§ **WHAT YOU NEED TO DO**
Output, exactly as written, the lines below from the one that has "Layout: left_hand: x" through the one that has "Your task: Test"; nothing else, and no pictures.

§ **DATA SHOWN**
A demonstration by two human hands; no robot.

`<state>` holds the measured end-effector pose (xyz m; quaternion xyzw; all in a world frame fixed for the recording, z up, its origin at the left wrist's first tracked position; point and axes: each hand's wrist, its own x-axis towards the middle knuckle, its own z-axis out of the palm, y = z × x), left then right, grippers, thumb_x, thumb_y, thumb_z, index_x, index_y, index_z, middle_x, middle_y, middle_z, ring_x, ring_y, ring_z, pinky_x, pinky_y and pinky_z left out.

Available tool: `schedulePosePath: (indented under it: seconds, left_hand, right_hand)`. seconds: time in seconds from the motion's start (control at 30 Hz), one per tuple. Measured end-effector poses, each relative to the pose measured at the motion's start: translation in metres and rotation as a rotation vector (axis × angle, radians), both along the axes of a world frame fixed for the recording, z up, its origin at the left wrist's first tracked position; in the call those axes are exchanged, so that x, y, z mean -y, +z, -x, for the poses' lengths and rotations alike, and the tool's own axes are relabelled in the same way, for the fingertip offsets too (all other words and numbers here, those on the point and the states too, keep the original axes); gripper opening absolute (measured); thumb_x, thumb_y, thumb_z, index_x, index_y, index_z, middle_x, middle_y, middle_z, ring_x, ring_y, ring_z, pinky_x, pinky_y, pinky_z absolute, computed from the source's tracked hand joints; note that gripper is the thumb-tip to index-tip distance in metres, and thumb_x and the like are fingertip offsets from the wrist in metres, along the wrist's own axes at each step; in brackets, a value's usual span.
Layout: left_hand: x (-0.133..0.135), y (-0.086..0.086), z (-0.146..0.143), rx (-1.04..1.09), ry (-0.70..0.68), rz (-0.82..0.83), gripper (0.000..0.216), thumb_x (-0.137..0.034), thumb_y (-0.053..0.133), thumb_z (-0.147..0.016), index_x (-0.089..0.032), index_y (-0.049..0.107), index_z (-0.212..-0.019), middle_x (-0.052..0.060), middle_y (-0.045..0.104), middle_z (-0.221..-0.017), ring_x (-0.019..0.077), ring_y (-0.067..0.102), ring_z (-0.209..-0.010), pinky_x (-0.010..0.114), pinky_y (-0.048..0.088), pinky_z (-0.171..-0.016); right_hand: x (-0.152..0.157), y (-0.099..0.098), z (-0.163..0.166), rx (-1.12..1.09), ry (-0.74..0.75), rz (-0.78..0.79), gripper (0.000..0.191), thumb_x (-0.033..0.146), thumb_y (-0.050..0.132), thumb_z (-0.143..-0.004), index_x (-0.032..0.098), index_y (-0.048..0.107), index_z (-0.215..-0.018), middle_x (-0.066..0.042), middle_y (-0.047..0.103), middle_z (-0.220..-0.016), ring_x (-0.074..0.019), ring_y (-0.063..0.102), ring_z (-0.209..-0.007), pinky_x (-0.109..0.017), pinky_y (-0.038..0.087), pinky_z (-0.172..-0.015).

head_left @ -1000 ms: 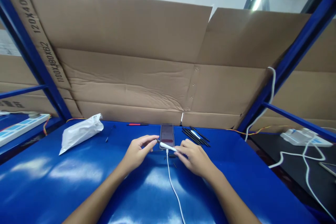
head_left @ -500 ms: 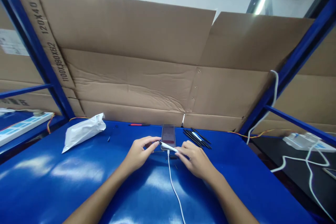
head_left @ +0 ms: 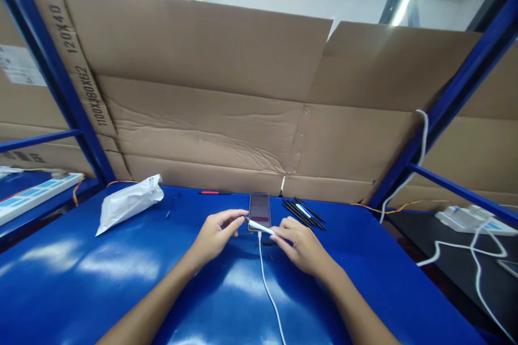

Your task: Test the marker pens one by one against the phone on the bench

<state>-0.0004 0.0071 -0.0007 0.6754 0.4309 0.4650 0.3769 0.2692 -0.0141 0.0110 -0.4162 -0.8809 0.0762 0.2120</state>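
Note:
Between my two hands lies a slim white pen, held slightly tilted above the blue table. The fingertips of my left hand pinch its dark end. My right hand grips the white barrel at the other end, thumb and fingers closed round it. Just behind the pen a phone rests on the table, partly covered by it. A white cable runs from the phone's near edge toward me. Right of the phone lies a bunch of black pens with a white piece among them.
A white plastic bag lies on the left of the blue table. At the back lies a red-and-black pen, before a cardboard wall. Power strips and loose white cables sit at the sides.

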Motion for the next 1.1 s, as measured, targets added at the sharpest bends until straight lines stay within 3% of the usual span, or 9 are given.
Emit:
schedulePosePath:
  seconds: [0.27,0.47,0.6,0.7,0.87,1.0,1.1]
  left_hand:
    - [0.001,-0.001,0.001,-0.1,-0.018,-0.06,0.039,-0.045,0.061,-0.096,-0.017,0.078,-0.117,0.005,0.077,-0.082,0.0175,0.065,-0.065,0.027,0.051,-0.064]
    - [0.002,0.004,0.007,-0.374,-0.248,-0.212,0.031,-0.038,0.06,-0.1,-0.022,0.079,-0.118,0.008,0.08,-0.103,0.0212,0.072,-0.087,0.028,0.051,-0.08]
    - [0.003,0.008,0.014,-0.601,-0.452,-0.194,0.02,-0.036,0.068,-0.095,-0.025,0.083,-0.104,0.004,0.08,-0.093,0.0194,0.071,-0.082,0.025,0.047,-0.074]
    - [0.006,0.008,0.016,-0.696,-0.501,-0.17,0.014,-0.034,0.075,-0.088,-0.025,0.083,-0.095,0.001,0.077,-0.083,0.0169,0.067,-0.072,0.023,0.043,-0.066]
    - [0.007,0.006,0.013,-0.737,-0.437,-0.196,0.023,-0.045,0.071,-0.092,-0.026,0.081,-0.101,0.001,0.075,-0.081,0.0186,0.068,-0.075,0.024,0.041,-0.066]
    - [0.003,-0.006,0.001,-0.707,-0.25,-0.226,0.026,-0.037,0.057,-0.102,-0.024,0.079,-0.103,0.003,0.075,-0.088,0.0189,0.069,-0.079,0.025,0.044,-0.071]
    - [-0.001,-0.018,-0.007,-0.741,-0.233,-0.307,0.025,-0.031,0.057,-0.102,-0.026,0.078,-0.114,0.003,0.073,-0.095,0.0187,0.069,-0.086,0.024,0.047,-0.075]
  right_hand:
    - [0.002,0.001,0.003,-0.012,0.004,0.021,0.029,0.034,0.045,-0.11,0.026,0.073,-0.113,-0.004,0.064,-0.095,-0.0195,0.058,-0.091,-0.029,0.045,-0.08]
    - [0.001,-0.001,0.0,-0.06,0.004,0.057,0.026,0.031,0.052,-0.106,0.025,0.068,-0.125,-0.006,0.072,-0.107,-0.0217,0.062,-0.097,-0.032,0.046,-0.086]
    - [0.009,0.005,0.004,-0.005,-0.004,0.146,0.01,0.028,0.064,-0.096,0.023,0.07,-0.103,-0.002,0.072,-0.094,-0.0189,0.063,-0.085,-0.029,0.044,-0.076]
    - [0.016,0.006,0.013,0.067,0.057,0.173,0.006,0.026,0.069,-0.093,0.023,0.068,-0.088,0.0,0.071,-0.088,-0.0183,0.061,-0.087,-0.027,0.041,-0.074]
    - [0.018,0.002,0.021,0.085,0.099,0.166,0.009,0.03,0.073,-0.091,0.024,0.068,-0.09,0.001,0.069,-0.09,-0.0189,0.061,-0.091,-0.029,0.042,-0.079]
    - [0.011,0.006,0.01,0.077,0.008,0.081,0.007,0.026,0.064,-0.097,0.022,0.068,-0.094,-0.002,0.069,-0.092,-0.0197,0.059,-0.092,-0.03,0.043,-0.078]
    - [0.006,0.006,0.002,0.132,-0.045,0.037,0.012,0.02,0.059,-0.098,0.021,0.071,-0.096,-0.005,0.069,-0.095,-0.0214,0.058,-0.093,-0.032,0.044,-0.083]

§ **ANSWER BELOW**
Layout: left_hand: x (-0.133..0.135), y (-0.086..0.086), z (-0.146..0.143), rx (-1.04..1.09), ry (-0.70..0.68), rz (-0.82..0.83), gripper (0.000..0.216), thumb_x (-0.137..0.034), thumb_y (-0.053..0.133), thumb_z (-0.147..0.016), index_x (-0.089..0.032), index_y (-0.049..0.107), index_z (-0.212..-0.019), middle_x (-0.052..0.060), middle_y (-0.045..0.104), middle_z (-0.221..-0.017), ring_x (-0.019..0.077), ring_y (-0.067..0.102), ring_z (-0.209..-0.010), pinky_x (-0.010..0.114), pinky_y (-0.048..0.088), pinky_z (-0.171..-0.016); right_hand: x (-0.152..0.157), y (-0.099..0.098), z (-0.163..0.166), rx (-1.12..1.09), ry (-0.74..0.75), rz (-0.78..0.79), gripper (0.000..0.191), thumb_x (-0.033..0.146), thumb_y (-0.050..0.132), thumb_z (-0.143..-0.004), index_x (-0.032..0.098), index_y (-0.048..0.107), index_z (-0.215..-0.018), middle_x (-0.066..0.042), middle_y (-0.047..0.103), middle_z (-0.220..-0.016), ring_x (-0.074..0.019), ring_y (-0.063..0.102), ring_z (-0.209..-0.007), pinky_x (-0.109..0.017), pinky_y (-0.038..0.087), pinky_z (-0.172..-0.015).

head_left @ -1000 ms: 
head_left @ -500 ms: 
head_left @ +0 ms: 

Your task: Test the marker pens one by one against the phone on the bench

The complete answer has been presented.